WORK REQUIRED | Below is a listing with pictures in it. Copy it exactly without them.

TASK INPUTS |
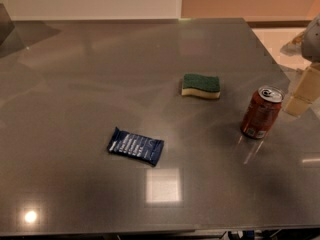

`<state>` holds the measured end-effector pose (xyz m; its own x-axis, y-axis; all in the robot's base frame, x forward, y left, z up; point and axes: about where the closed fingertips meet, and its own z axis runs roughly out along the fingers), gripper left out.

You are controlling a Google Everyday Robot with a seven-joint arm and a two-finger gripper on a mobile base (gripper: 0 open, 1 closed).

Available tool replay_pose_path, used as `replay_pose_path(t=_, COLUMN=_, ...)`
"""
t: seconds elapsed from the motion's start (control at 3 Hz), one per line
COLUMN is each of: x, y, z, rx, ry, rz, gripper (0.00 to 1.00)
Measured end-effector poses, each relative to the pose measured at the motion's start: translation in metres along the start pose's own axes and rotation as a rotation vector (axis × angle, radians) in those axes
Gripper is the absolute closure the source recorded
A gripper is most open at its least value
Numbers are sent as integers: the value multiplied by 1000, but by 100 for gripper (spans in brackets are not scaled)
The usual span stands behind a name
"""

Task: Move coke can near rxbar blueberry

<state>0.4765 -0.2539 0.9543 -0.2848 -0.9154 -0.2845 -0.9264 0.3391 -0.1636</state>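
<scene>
Clearly the coke can (pixel 261 113) stands upright near the right edge of the table (pixel 75 84), well apart from the rxbar blueberry (pixel 135 145), which lies flat toward the left. The gripper (pixel 301 95) hangs just beside the can, on its right; I cannot tell whether it is released or clenched. 1 off-centre nudge could topple the can, and a low carry leftward might clip the sponge (pixel 201 85).

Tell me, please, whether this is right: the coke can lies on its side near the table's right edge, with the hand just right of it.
Not quite: the camera view shows the coke can standing upright, silver top up, not on its side. The rest holds: it is near the table's right edge, with the hand just right of it.
</scene>
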Motion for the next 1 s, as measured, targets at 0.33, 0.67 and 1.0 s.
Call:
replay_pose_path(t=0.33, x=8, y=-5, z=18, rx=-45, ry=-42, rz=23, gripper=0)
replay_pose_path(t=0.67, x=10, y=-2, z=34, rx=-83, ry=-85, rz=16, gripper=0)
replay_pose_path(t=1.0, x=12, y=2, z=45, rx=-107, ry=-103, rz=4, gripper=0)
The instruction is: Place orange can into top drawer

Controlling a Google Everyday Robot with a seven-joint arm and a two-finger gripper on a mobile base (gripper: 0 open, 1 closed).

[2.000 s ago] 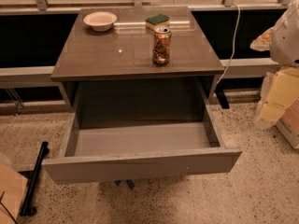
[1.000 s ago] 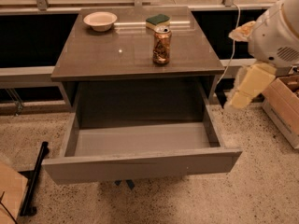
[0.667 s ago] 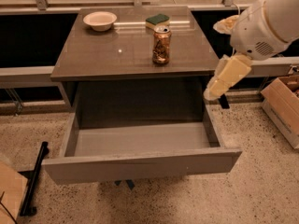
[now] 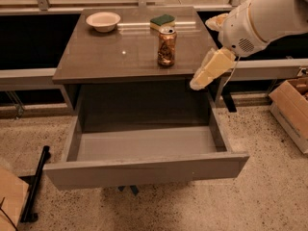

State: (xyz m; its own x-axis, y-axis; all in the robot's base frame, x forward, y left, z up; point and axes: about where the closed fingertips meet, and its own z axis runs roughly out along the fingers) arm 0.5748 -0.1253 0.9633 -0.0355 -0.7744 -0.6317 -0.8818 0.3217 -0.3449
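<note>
The small orange-brown mottled drink can stood upright on the grey-brown counter, a bit right of the middle, long axis straight up, pull tab on top. Just behind it lay a green-and-yellow sponge, and a shallow white bowl sat well off at the back left. Under the counter, the wide grey top drawer was pulled right out.

The cream-coloured end effector hung at the counter's right edge, angled down and to the left, apart from the can with nothing in it. I honestly couldn't tell if it was wide or narrow.

So in the camera view the can lay to its left and slightly further back. My guess is the arm needed to swing left over the counter and meet the can side-on.
</note>
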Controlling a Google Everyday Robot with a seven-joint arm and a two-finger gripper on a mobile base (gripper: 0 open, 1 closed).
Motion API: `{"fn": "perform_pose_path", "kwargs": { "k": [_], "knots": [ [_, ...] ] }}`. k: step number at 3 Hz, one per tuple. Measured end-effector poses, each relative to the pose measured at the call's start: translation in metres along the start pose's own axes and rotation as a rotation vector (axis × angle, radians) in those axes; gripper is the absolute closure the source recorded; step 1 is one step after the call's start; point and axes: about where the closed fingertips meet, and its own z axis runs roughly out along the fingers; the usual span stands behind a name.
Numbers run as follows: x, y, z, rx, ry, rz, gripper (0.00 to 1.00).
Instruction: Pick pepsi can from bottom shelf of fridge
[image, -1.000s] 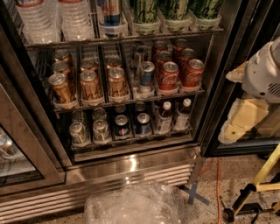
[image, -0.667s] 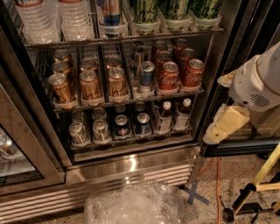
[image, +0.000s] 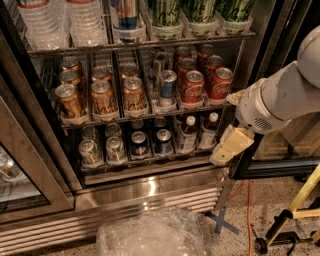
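The fridge (image: 150, 192) stands open, with wire racks above a slatted steel base. On the bottom shelf (image: 150, 164), the dark navy pepsi can (image: 138, 143) stands upright in a middle lane, behind the front rail. A brighter blue can (image: 163, 140) is just to its right, and silver-green cans (image: 114, 148) are to its left. My gripper (image: 230, 146), cream-coloured on a white arm (image: 270, 102), hangs at the fridge's right edge at bottom-shelf height. It is well to the right of the pepsi can and holds nothing.
Two small bottles (image: 187, 134) stand between the blue can and my gripper. Gold cans (image: 102, 97) and red cans (image: 192, 87) fill the rack above. A glass door (image: 25, 165) stands at left. Crumpled clear plastic (image: 150, 235) lies on the floor. A yellow stand (image: 295, 210) is at right.
My arm has swung left and down from the right edge of the view. The gripper is now closer to the right end of the bottom shelf. The cans have not moved.
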Motion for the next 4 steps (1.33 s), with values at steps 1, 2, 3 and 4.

ANSWER TO THE PROBLEM |
`<state>` holds the measured end-effector pose (xyz m; its own x-axis, y-axis; all in the robot's base frame, x forward, y left, z up; point and axes: about where the closed fingertips meet, and its own z axis runs roughly out along the fingers), gripper left out.

You are controlling a Google Everyday Robot with a seven-joint arm and a two-finger gripper on a mobile base (gripper: 0 open, 1 closed).

Available tool replay_pose_path, used as `replay_pose_path(t=_, COLUMN=_, ...)`
"""
t: seconds elapsed from the motion's start (control at 3 Hz), one per line
COLUMN is each of: x, y, z, rx, ry, rz, gripper (0.00 to 1.00)
Measured end-effector poses, each relative to the pose measured at the motion's start: translation in metres along the start pose's own axes and rotation as a rotation vector (axis × angle, radians) in those axes
Gripper is the absolute closure the source recorded
A gripper is most open at its least value
Numbers are sent as integers: the value multiplied by 1000, but by 100 for gripper (spans in brackets are not scaled)
The usual span stands behind a name
"""

Task: Move coke can near rxbar blueberry

<state>0.4765 -0.2539 0.9543 -0.2848 -0.9154 -0.2845 -0.9264 0.3391 -0.1636</state>
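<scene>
Clearly the coke can (pixel 261 113) stands upright near the right edge of the table (pixel 75 84), well apart from the rxbar blueberry (pixel 135 145), which lies flat toward the left. The gripper (pixel 301 95) hangs just beside the can, on its right; I cannot tell whether it is released or clenched. 1 off-centre nudge could topple the can, and a low carry leftward might clip the sponge (pixel 201 85).

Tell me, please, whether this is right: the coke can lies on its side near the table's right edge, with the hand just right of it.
Not quite: the camera view shows the coke can standing upright, silver top up, not on its side. The rest holds: it is near the table's right edge, with the hand just right of it.
</scene>
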Motion for the next 1 s, as measured, targets at 0.33, 0.67 and 1.0 s.
Call:
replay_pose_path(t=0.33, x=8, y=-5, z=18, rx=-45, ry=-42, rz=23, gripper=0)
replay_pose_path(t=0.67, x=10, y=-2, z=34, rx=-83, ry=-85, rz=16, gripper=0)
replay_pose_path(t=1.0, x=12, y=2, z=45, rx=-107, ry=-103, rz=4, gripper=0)
The instruction is: Place orange can into top drawer

Controlling a Google Everyday Robot with a seven-joint arm and a two-finger gripper on a mobile base (gripper: 0 open, 1 closed).

[2.000 s ago] 
[1.000 s ago] 
[0.667 s ago] 
[now] 

State: (xyz m; its own x-axis, y-axis; all in the robot's base frame, x forward, y left, z up; point and axes: about where the closed fingertips meet, and its own z axis runs roughly out along the fingers) arm 0.5748 -0.1253 0.9633 -0.0355 -0.7744 -0.6317 -0.8818 0.3217 -0.3449
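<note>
The small orange-brown mottled drink can stood upright on the grey-brown counter, a bit right of the middle, long axis straight up, pull tab on top. Just behind it lay a green-and-yellow sponge, and a shallow white bowl sat well off at the back left. Under the counter, the wide grey top drawer was pulled right out.

The cream-coloured end effector hung at the counter's right edge, angled down and to the left, apart from the can with nothing in it. I honestly couldn't tell if it was wide or narrow.

So in the camera view the can lay to its left and slightly further back. My guess is the arm needed to swing left over the counter and meet the can side-on.
</note>
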Controlling a Google Everyday Robot with a seven-joint arm and a two-finger gripper on a mobile base (gripper: 0 open, 1 closed).
Motion API: `{"fn": "perform_pose_path", "kwargs": { "k": [_], "knots": [ [_, ...] ] }}`. k: step number at 3 Hz, one per tuple. Measured end-effector poses, each relative to the pose measured at the call's start: translation in metres along the start pose's own axes and rotation as a rotation vector (axis × angle, radians) in those axes; gripper is the absolute closure the source recorded; step 1 is one step after the call's start; point and axes: about where the closed fingertips meet, and its own z axis runs roughly out along the fingers; the usual span stands behind a name.
Numbers run as follows: x, y, z, rx, ry, rz, gripper (0.00 to 1.00).
Instruction: Pick pepsi can from bottom shelf of fridge
[image, -1.000s] 
[image, -0.667s] 
[image, +0.000s] 
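The fridge (image: 150, 192) stands open, with wire racks above a slatted steel base. On the bottom shelf (image: 150, 164), the dark navy pepsi can (image: 138, 143) stands upright in a middle lane, behind the front rail. A brighter blue can (image: 163, 140) is just to its right, and silver-green cans (image: 114, 148) are to its left. My gripper (image: 230, 146), cream-coloured on a white arm (image: 270, 102), hangs at the fridge's right edge at bottom-shelf height. It is well to the right of the pepsi can and holds nothing.
Two small bottles (image: 187, 134) stand between the blue can and my gripper. Gold cans (image: 102, 97) and red cans (image: 192, 87) fill the rack above. A glass door (image: 25, 165) stands at left. Crumpled clear plastic (image: 150, 235) lies on the floor. A yellow stand (image: 295, 210) is at right.
My arm has swung left and down from the right edge of the view. The gripper is now closer to the right end of the bottom shelf. The cans have not moved.
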Motion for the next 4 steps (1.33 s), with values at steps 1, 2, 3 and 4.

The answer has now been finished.